*WHAT THE TASK ASKS*
Only an exact repetition of the entries will do.

*Stored records*
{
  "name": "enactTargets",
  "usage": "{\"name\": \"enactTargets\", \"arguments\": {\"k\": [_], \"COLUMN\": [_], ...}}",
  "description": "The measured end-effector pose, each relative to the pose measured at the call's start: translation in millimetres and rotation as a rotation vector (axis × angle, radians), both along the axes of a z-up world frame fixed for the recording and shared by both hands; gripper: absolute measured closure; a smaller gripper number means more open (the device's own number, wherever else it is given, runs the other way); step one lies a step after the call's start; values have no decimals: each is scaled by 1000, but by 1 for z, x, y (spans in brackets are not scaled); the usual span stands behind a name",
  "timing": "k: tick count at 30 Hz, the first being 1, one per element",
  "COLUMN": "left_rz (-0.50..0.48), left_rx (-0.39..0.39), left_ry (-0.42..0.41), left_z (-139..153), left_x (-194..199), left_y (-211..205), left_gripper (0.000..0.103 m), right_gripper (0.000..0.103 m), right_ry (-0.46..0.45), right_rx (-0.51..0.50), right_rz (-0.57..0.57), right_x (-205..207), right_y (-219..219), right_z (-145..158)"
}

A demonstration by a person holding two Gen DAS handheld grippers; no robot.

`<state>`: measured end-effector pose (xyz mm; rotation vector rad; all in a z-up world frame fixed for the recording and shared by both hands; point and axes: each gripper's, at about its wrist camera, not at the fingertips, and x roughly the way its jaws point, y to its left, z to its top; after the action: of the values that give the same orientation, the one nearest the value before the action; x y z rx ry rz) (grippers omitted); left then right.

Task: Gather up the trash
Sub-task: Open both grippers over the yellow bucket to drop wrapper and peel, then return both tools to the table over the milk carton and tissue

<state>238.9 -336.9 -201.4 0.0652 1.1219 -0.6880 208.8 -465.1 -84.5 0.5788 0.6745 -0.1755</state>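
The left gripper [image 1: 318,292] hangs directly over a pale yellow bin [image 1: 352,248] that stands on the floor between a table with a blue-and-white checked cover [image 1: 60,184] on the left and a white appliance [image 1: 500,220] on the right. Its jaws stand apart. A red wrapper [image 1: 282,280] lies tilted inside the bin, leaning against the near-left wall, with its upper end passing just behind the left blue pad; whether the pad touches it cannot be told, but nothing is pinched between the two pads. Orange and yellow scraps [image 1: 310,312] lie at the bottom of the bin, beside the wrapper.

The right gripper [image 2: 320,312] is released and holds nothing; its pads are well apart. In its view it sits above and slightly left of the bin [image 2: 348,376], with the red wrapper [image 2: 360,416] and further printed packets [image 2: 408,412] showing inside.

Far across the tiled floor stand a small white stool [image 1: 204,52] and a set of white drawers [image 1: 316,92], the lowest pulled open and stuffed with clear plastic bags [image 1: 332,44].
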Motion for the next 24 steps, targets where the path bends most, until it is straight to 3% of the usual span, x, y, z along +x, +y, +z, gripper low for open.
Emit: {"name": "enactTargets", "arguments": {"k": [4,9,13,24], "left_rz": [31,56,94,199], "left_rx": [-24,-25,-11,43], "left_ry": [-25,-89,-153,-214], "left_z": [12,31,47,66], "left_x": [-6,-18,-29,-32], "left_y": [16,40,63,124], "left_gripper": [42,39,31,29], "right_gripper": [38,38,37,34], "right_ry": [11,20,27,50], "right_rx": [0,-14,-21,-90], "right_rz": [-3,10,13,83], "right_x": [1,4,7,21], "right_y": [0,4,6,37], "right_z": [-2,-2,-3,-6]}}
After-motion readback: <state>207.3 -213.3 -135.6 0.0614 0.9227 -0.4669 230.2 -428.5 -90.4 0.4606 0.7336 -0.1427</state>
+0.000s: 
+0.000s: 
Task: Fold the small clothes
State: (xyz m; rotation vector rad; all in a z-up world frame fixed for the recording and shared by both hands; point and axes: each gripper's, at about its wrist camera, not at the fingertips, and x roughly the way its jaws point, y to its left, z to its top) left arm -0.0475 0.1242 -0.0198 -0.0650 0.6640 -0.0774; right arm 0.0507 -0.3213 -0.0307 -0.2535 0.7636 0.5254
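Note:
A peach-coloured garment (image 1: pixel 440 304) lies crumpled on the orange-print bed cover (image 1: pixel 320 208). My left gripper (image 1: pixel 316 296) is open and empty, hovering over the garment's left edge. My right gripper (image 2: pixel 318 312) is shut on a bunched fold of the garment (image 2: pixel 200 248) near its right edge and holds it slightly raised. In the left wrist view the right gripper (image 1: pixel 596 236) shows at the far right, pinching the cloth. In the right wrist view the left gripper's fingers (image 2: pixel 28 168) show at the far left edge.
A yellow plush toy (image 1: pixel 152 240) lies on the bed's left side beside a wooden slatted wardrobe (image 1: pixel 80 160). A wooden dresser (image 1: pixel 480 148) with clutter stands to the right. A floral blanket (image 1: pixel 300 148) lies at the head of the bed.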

*TASK RESPONSE*
{
  "name": "enactTargets",
  "usage": "{\"name\": \"enactTargets\", \"arguments\": {\"k\": [_], \"COLUMN\": [_], ...}}",
  "description": "The measured end-effector pose, each relative to the pose measured at the call's start: translation in millimetres and rotation as a rotation vector (axis × angle, radians), both along the axes of a z-up world frame fixed for the recording and shared by both hands; gripper: absolute measured closure; a smaller gripper number means more open (the device's own number, wherever else it is given, runs the other way); step one lies a step after the call's start; values have no decimals: each is scaled by 1000, but by 1 for z, x, y (spans in brackets are not scaled); the usual span stands behind a name",
  "timing": "k: tick count at 30 Hz, the first being 1, one per element",
  "COLUMN": "left_rz (-0.50..0.48), left_rx (-0.39..0.39), left_ry (-0.42..0.41), left_z (-139..153), left_x (-194..199), left_y (-211..205), left_gripper (0.000..0.103 m), right_gripper (0.000..0.103 m), right_ry (-0.46..0.45), right_rx (-0.51..0.50), right_rz (-0.57..0.57), right_x (-205..207), right_y (-219..219), right_z (-145..158)"
}

A demonstration by a person holding two Gen DAS handheld grippers; no robot.

`<state>`: measured end-effector pose (xyz mm; rotation vector rad; all in a z-up world frame fixed for the recording and shared by both hands; point and axes: each gripper's, at about its wrist camera, not at the fingertips, and x roughly the way its jaws point, y to its left, z to its top; after the action: of the values that give the same orientation, the one nearest the value before the action; x y z rx ry rz) (grippers omitted); left then right.

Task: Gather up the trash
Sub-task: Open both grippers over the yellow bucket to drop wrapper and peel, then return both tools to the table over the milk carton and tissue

<state>238.9 -336.9 -201.4 0.0652 1.1219 -0.6880 208.8 -465.1 -84.5 0.5788 0.6745 -0.1755</state>
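The left gripper [image 1: 318,292] hangs directly over a pale yellow bin [image 1: 352,248] that stands on the floor between a table with a blue-and-white checked cover [image 1: 60,184] on the left and a white appliance [image 1: 500,220] on the right. Its jaws stand apart. A red wrapper [image 1: 282,280] lies tilted inside the bin, leaning against the near-left wall, with its upper end passing just behind the left blue pad; whether the pad touches it cannot be told, but nothing is pinched between the two pads. Orange and yellow scraps [image 1: 310,312] lie at the bottom of the bin, beside the wrapper.

The right gripper [image 2: 320,312] is released and holds nothing; its pads are well apart. In its view it sits above and slightly left of the bin [image 2: 348,376], with the red wrapper [image 2: 360,416] and further printed packets [image 2: 408,412] showing inside.

Far across the tiled floor stand a small white stool [image 1: 204,52] and a set of white drawers [image 1: 316,92], the lowest pulled open and stuffed with clear plastic bags [image 1: 332,44].
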Motion for the next 24 steps, targets where the path bends most, until it is straight to 3% of the usual span, x, y, z along +x, +y, +z, gripper low for open.
Emit: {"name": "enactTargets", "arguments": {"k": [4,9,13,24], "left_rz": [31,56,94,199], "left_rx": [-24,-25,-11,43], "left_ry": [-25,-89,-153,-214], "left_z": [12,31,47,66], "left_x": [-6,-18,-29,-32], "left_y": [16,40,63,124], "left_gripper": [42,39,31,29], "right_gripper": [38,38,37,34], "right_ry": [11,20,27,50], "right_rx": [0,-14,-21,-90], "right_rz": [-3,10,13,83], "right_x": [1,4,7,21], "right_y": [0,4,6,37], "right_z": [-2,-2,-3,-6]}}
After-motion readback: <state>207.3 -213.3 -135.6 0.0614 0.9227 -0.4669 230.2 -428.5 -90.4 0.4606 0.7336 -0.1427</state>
+0.000s: 
+0.000s: 
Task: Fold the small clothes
State: (xyz m; rotation vector rad; all in a z-up world frame fixed for the recording and shared by both hands; point and axes: each gripper's, at about its wrist camera, not at the fingertips, and x roughly the way its jaws point, y to its left, z to its top) left arm -0.0475 0.1242 -0.0198 -0.0650 0.6640 -0.0774; right arm 0.0507 -0.3213 -0.0307 -0.2535 0.7636 0.5254
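Note:
A peach-coloured garment (image 1: pixel 440 304) lies crumpled on the orange-print bed cover (image 1: pixel 320 208). My left gripper (image 1: pixel 316 296) is open and empty, hovering over the garment's left edge. My right gripper (image 2: pixel 318 312) is shut on a bunched fold of the garment (image 2: pixel 200 248) near its right edge and holds it slightly raised. In the left wrist view the right gripper (image 1: pixel 596 236) shows at the far right, pinching the cloth. In the right wrist view the left gripper's fingers (image 2: pixel 28 168) show at the far left edge.
A yellow plush toy (image 1: pixel 152 240) lies on the bed's left side beside a wooden slatted wardrobe (image 1: pixel 80 160). A wooden dresser (image 1: pixel 480 148) with clutter stands to the right. A floral blanket (image 1: pixel 300 148) lies at the head of the bed.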

The output shown is complete.